[Supplied information Boundary: Start]

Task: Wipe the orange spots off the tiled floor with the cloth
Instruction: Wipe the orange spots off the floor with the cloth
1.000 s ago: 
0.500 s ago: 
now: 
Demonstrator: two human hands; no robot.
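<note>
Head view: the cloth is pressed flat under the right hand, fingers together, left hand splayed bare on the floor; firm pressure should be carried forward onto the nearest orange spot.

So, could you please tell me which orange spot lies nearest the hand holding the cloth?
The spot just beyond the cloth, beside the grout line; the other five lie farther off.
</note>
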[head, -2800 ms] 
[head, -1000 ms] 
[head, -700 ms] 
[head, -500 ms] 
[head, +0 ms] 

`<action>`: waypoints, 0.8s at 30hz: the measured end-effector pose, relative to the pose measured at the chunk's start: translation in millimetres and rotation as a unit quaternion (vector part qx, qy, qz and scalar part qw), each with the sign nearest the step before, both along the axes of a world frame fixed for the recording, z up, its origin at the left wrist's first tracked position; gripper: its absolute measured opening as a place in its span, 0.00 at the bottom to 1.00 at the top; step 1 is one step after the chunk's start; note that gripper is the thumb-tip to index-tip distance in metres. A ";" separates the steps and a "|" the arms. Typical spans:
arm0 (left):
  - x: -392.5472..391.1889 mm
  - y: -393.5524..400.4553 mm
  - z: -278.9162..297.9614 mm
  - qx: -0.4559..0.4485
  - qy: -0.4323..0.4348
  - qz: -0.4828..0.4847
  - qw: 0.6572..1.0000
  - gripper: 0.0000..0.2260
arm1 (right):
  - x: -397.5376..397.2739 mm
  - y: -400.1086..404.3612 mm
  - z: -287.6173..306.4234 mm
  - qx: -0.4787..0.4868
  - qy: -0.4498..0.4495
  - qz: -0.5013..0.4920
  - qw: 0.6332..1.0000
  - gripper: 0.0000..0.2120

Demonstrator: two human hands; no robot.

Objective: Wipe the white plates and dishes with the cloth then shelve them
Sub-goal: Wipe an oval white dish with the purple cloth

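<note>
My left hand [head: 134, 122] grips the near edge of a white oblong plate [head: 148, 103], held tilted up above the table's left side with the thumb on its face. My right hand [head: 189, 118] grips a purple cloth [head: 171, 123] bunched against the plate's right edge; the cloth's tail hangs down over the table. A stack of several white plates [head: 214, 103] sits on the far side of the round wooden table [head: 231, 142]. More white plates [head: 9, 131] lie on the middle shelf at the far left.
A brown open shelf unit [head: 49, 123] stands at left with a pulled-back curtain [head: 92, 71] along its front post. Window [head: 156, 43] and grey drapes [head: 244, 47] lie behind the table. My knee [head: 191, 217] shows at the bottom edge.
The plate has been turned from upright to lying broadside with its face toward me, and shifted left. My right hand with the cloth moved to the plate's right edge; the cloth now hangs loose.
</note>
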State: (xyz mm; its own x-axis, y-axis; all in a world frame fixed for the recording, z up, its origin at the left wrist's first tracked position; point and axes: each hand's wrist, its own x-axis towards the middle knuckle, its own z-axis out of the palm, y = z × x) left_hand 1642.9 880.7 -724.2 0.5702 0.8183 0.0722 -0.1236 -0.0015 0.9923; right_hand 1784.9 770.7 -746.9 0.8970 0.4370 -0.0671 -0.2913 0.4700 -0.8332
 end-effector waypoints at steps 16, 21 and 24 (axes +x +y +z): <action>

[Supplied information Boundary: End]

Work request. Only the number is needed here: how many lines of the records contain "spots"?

Expected answer. 2